TASK INSTRUCTIONS >> The full listing, returned exactly and free of pictures, is the expected answer.

MATERIAL FOR THIS TASK >>
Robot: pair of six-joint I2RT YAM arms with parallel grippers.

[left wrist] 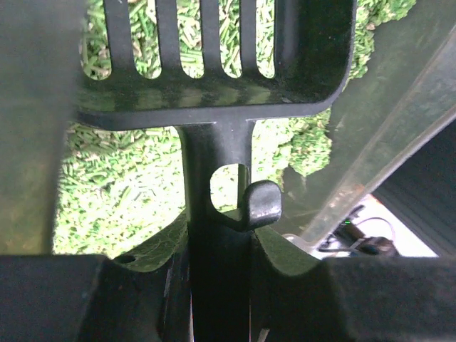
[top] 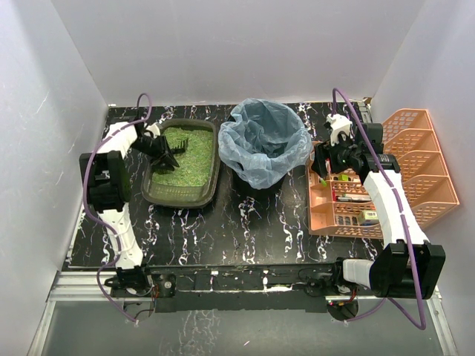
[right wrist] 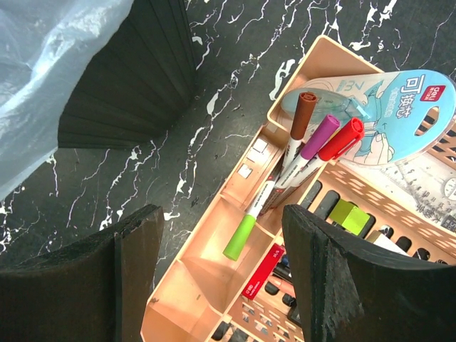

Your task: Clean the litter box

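Olive-green plastic makes up the one litter box [top: 213, 169], a shallow rectangular tray with rounded corners that sits on the far left part of the black, white-veined bench [top: 252, 230]. It is filled with green granular litter [top: 191, 159], heaped unevenly and thinner toward the near end. One round bin [top: 266, 141], lined with a translucent blue bag, stands just to its right. One orange slatted organiser [top: 419, 167] lies at the right side of the bench, well apart from the tray. There are two arms. The left end effector [left wrist: 217, 285] is clamped on the handle of a single black slotted scoop [left wrist: 214, 92], whose blade hangs over the litter inside the box; in the left wrist view the scoop and the tray wall block much of the litter from sight. The right end effector [right wrist: 224, 242] hovers with its fingers apart and nothing between them, above the organiser's near-left corner. Below it lie three markers, capped brown [right wrist: 306, 107], purple [right wrist: 325, 131] and red [right wrist: 343, 138], beside a blue-labelled pack [right wrist: 388, 114]. The bin's dark ribbed wall and blue bag fill the upper left of the right wrist view.
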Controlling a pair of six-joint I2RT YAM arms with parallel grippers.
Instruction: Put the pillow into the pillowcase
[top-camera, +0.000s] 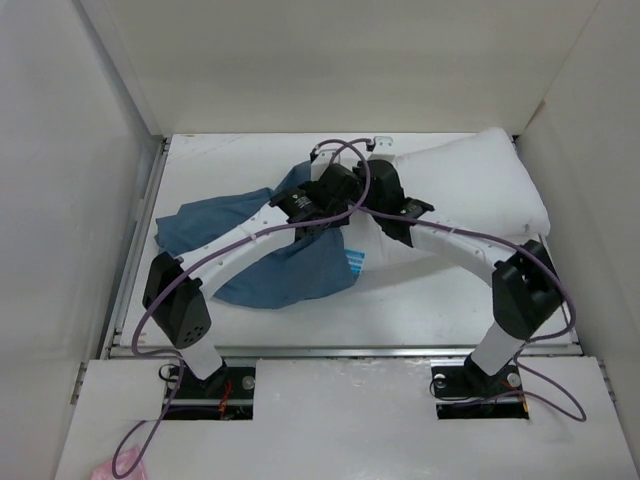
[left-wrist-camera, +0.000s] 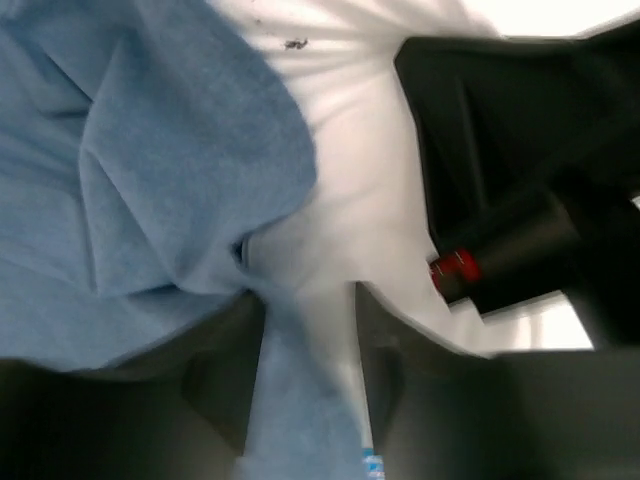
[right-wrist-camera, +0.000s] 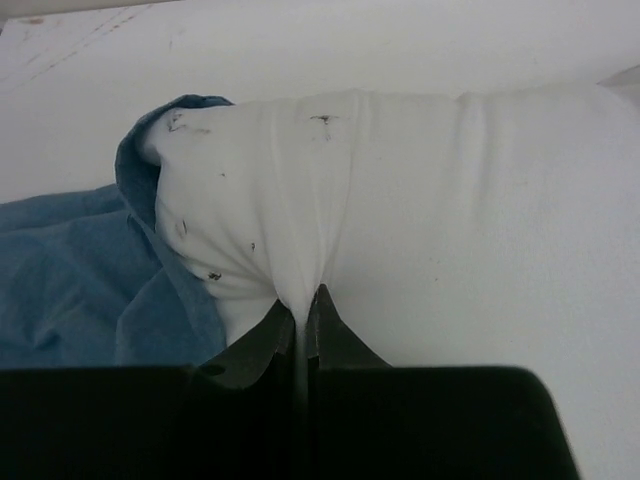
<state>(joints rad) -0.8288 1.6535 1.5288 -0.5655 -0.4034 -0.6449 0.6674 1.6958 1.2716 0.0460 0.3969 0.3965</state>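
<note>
The plump white stuffed rectangular pillow lies far right on the white table, with 1 end inside the limp blue-teal fabric pillowcase. The right gripper pinches a pillow fold, and the left gripper clamps pillowcase cloth.

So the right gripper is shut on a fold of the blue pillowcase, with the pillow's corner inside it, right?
No. In the right wrist view the right gripper is shut on a fold of the white pillow, not the pillowcase; the pillow's corner is inside the pillowcase.
</note>
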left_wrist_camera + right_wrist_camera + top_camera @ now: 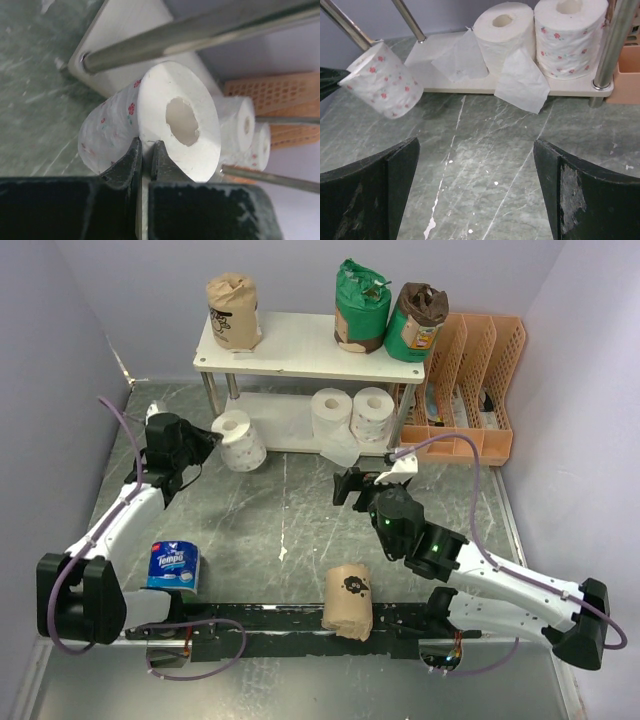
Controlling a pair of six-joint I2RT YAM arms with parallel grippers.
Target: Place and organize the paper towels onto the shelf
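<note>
Starting at the near edge, a black rail (280, 632) runs across the desk (260, 520), and a tan-wrapped roll (347, 602) lies on its side across it. To its left and well apart, the blue Tempo roll (173, 568) stands upright beside the left arm (110, 525). The desk is a dark green stone pattern, streaked with white scratches and chips.

Farther in, the right pincer (476, 165) hangs over bare desk with its jaws spread wide, holding nothing. The left pincer (145, 162) has its fingers almost together, pinching the wall of a flower-printed white roll (241, 440). That roll is tilted just in front of the front left leg of the shelf (300, 348); whether it touches the desk cannot be told.

On the shelf's lower board two other white rolls (331, 412) stand side by side, with loose sheets hanging over the front edge. On the top board stand a second tan roll (234, 312) at the left and two green-wrapped rolls (361, 305) at the right. An orange file rack (470, 380) sits just right of the shelf. Plain pale lilac walls (300, 270) close in the desk on three sides.
</note>
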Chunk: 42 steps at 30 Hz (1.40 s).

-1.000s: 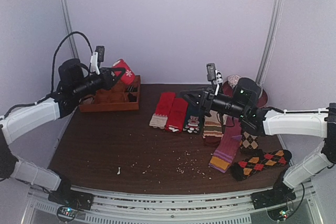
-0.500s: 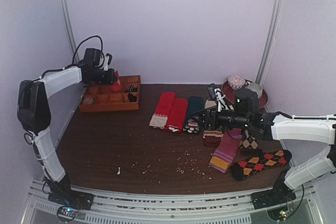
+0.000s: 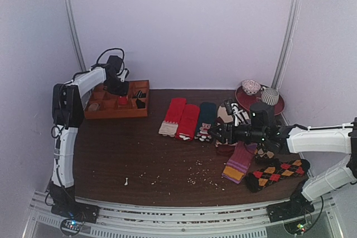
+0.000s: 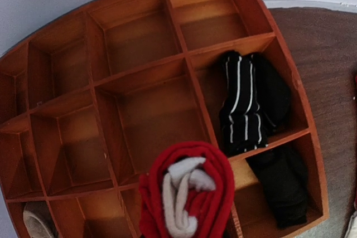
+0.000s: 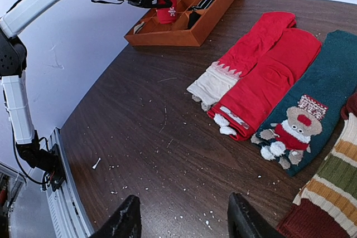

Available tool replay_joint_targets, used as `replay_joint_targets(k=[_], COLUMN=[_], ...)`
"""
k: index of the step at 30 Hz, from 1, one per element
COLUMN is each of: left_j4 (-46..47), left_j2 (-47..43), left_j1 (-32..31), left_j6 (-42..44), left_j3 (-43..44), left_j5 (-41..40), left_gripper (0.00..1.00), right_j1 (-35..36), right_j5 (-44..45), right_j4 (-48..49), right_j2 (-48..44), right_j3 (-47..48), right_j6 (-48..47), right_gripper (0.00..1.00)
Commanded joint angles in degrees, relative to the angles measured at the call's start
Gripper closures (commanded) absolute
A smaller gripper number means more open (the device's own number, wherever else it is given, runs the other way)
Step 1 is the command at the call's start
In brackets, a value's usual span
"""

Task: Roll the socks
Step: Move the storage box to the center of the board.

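From above: grips the socks (image 3: 122, 100), a small red roll, in the left gripper (image 3: 121, 94) over the wooden tray (image 3: 114, 113) at the far left. Holds the right gripper (image 3: 215, 132) low on the right, at the near end of the teal sock (image 3: 207, 112)

Left wrist: shows the roll, cream at its core, above the tray's dividers, left of a black striped pair (image 4: 245, 104) in its compartment. Hides the jaws behind the roll

Right wrist: spreads the jaws wide, nothing between, above the crumb-strewn table (image 5: 139, 137), near of two red socks (image 5: 262, 65)
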Motion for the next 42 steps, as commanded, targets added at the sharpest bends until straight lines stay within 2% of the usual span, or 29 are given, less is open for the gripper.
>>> replay_joint_targets(k=[1, 5, 16, 24, 31, 42], left_j4=[-10.1, -14.0, -15.5, -17.9, -16.6, -11.3], left_j2=[1.2, 0.7, 4.1, 7.5, 6.0, -5.3], left_j1=[1.7, 2.0, 2.0, -0.4, -1.5, -5.1], left_j6=[3.5, 5.2, 7.9, 10.0, 9.9, 9.3], left_j3=[4.2, 3.4, 6.3, 6.5, 0.3, -20.4], left_j5=[0.1, 0.6, 1.7, 0.9, 1.5, 3.0], left_gripper=[1.00, 1.00, 1.00, 1.00, 1.00, 1.00], right_j1=[-0.5, -0.5, -0.5, -0.5, -0.5, -0.5], right_j5=[-1.9, -3.1, -4.5, -4.7, -4.6, -4.5], right_j4=[3.4, 3.6, 4.7, 4.9, 5.0, 4.7], right_j2=[1.3, 2.5, 3.7, 4.6, 4.3, 4.0], right_j3=[-0.9, -0.7, -1.0, -0.8, -1.1, -1.7], right_j6=[2.3, 2.9, 4.7, 5.3, 5.3, 5.2], right_gripper=[0.47, 0.48, 0.49, 0.50, 0.51, 0.51])
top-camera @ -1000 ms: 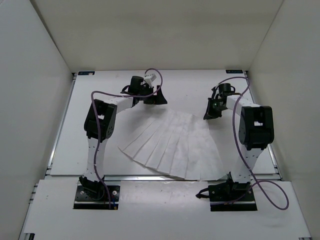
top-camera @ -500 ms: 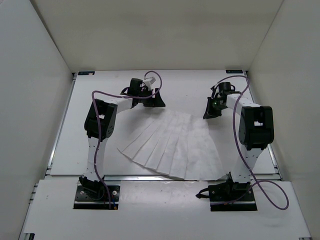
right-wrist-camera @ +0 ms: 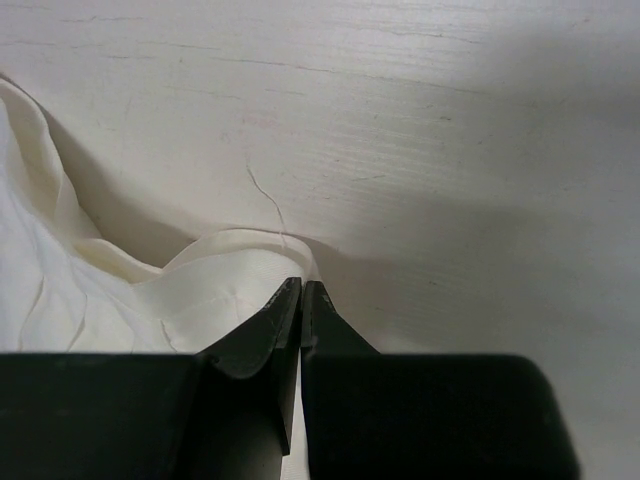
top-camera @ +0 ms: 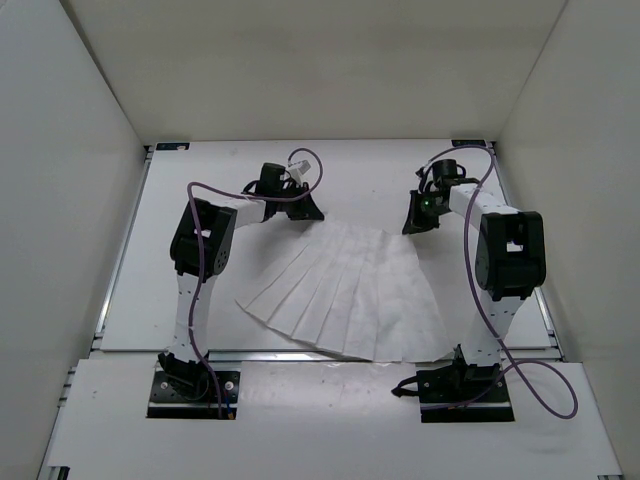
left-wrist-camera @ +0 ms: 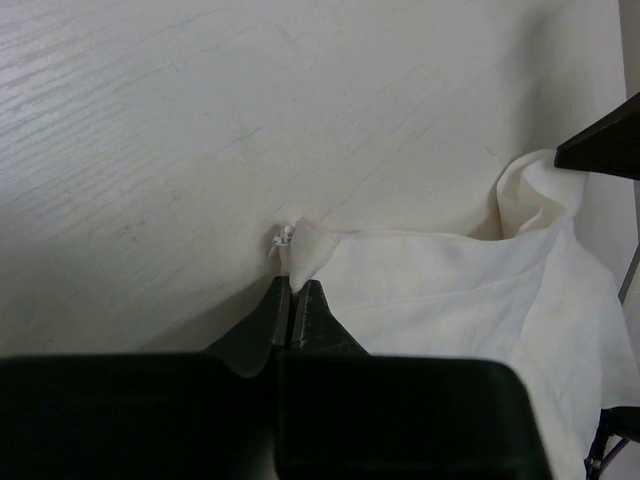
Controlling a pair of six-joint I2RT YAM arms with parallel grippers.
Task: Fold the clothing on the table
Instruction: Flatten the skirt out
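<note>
The clothing (top-camera: 345, 290) is a white pleated fan of thin fabric spread on the table (top-camera: 190, 290), with its narrow end far from the arm bases. My left gripper (top-camera: 312, 213) is at the clothing's far left corner. In the left wrist view the left gripper (left-wrist-camera: 291, 287) is shut on a small peak of the clothing (left-wrist-camera: 450, 285). My right gripper (top-camera: 410, 226) is at the far right corner. In the right wrist view the right gripper (right-wrist-camera: 301, 287) is shut on the raised edge of the clothing (right-wrist-camera: 110, 290).
White walls enclose the table on three sides, and thin metal rails (top-camera: 115, 270) run along its edges. The right gripper's dark tip (left-wrist-camera: 605, 150) shows at the right edge of the left wrist view. A loose thread (right-wrist-camera: 265, 195) lies on the tabletop.
The left gripper went from open to shut on the clothing's far left corner. Both grippers shifted slightly toward the far side, and the fabric's far edge drew up with them.
</note>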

ANSWER SPACE >>
Robot: pair of six-joint I2RT YAM arms with parallel grippers.

[left wrist] 
[top] 
[right wrist] 

Your task: Clean the litter box

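Olive-green plastic makes up the one litter box [top: 213, 169], a shallow rectangular tray with rounded corners that sits on the far left part of the black, white-veined bench [top: 252, 230]. It is filled with green granular litter [top: 191, 159], heaped unevenly and thinner toward the near end. One round bin [top: 266, 141], lined with a translucent blue bag, stands just to its right. One orange slatted organiser [top: 419, 167] lies at the right side of the bench, well apart from the tray. There are two arms. The left end effector [left wrist: 217, 285] is clamped on the handle of a single black slotted scoop [left wrist: 214, 92], whose blade hangs over the litter inside the box; in the left wrist view the scoop and the tray wall block much of the litter from sight. The right end effector [right wrist: 224, 242] hovers with its fingers apart and nothing between them, above the organiser's near-left corner. Below it lie three markers, capped brown [right wrist: 306, 107], purple [right wrist: 325, 131] and red [right wrist: 343, 138], beside a blue-labelled pack [right wrist: 388, 114]. The bin's dark ribbed wall and blue bag fill the upper left of the right wrist view.
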Controlling a pair of six-joint I2RT YAM arms with parallel grippers.
Instruction: Put the pillow into the pillowcase
[top-camera, +0.000s] 
[left-wrist-camera, +0.000s] 
[right-wrist-camera, +0.000s] 
<state>(joints rad) -0.8288 1.6535 1.5288 -0.5655 -0.4034 -0.6449 0.6674 1.6958 1.2716 0.0460 0.3969 0.3965</state>
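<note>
The plump white stuffed rectangular pillow lies far right on the white table, with 1 end inside the limp blue-teal fabric pillowcase. The right gripper pinches a pillow fold, and the left gripper clamps pillowcase cloth.

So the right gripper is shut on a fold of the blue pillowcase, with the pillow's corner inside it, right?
No. In the right wrist view the right gripper is shut on a fold of the white pillow, not the pillowcase; the pillow's corner is inside the pillowcase.
</note>
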left_wrist_camera + right_wrist_camera + top_camera @ now: 
Controlling a pair of six-joint I2RT YAM arms with parallel grippers.
Target: Place and organize the paper towels onto the shelf
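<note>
Starting at the near edge, a black rail (280, 632) runs across the desk (260, 520), and a tan-wrapped roll (347, 602) lies on its side across it. To its left and well apart, the blue Tempo roll (173, 568) stands upright beside the left arm (110, 525). The desk is a dark green stone pattern, streaked with white scratches and chips.

Farther in, the right pincer (476, 165) hangs over bare desk with its jaws spread wide, holding nothing. The left pincer (145, 162) has its fingers almost together, pinching the wall of a flower-printed white roll (241, 440). That roll is tilted just in front of the front left leg of the shelf (300, 348); whether it touches the desk cannot be told.

On the shelf's lower board two other white rolls (331, 412) stand side by side, with loose sheets hanging over the front edge. On the top board stand a second tan roll (234, 312) at the left and two green-wrapped rolls (361, 305) at the right. An orange file rack (470, 380) sits just right of the shelf. Plain pale lilac walls (300, 270) close in the desk on three sides.
</note>
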Chunk: 42 steps at 30 Hz (1.40 s).

-1.000s: 
-0.500s: 
+0.000s: 
+0.000s: 
+0.000s: 

Available tool replay_joint_targets, used as `replay_joint_targets(k=[_], COLUMN=[_], ...)`
"""
k: index of the step at 30 Hz, from 1, one per element
COLUMN is each of: left_j4 (-46..47), left_j2 (-47..43), left_j1 (-32..31), left_j6 (-42..44), left_j3 (-43..44), left_j5 (-41..40), left_gripper (0.00..1.00), right_j1 (-35..36), right_j5 (-44..45), right_j4 (-48..49), right_j2 (-48..44), right_j3 (-47..48), right_j6 (-48..47), right_gripper (0.00..1.00)
Commanded joint angles in degrees, relative to the angles measured at the call's start
Gripper closures (commanded) absolute
A smaller gripper number means more open (the device's own number, wherever else it is given, runs the other way)
Step 1 is the command at the call's start
In brackets, a value's usual span
"""

Task: Roll the socks
Step: Move the storage box to the center of the board.

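From above: grips the socks (image 3: 122, 100), a small red roll, in the left gripper (image 3: 121, 94) over the wooden tray (image 3: 114, 113) at the far left. Holds the right gripper (image 3: 215, 132) low on the right, at the near end of the teal sock (image 3: 207, 112)

Left wrist: shows the roll, cream at its core, above the tray's dividers, left of a black striped pair (image 4: 245, 104) in its compartment. Hides the jaws behind the roll

Right wrist: spreads the jaws wide, nothing between, above the crumb-strewn table (image 5: 139, 137), near of two red socks (image 5: 262, 65)
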Motion for the next 42 steps, as commanded, targets added at the sharpest bends until straight lines stay within 2% of the usual span, or 29 are given, less is open for the gripper.
>>> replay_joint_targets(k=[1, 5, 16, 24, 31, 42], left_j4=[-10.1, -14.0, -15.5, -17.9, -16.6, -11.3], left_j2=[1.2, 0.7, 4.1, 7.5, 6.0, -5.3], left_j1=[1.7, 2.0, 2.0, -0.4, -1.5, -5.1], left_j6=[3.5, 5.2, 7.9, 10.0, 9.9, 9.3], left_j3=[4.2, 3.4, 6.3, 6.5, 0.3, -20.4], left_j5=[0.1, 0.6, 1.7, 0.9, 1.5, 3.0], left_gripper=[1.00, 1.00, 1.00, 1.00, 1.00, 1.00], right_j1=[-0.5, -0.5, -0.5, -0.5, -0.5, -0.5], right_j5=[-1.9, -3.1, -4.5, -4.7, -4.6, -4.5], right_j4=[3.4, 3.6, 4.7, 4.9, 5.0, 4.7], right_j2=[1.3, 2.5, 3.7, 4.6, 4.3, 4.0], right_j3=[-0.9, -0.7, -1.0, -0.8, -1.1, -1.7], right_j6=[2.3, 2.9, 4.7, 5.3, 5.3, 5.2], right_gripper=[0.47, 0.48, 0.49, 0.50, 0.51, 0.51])
top-camera @ -1000 ms: 
top-camera @ -500 ms: 
right-wrist-camera @ +0 ms: 
top-camera @ +0 ms: 
left-wrist-camera @ +0 ms: 
Controlling a pair of six-joint I2RT YAM arms with parallel grippers.
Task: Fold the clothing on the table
Instruction: Flatten the skirt out
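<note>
The clothing (top-camera: 345, 290) is a white pleated fan of thin fabric spread on the table (top-camera: 190, 290), with its narrow end far from the arm bases. My left gripper (top-camera: 312, 213) is at the clothing's far left corner. In the left wrist view the left gripper (left-wrist-camera: 291, 287) is shut on a small peak of the clothing (left-wrist-camera: 450, 285). My right gripper (top-camera: 410, 226) is at the far right corner. In the right wrist view the right gripper (right-wrist-camera: 301, 287) is shut on the raised edge of the clothing (right-wrist-camera: 110, 290).
White walls enclose the table on three sides, and thin metal rails (top-camera: 115, 270) run along its edges. The right gripper's dark tip (left-wrist-camera: 605, 150) shows at the right edge of the left wrist view. A loose thread (right-wrist-camera: 265, 195) lies on the tabletop.
The left gripper went from open to shut on the clothing's far left corner. Both grippers shifted slightly toward the far side, and the fabric's far edge drew up with them.
</note>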

The exercise has been answered, and the work is done.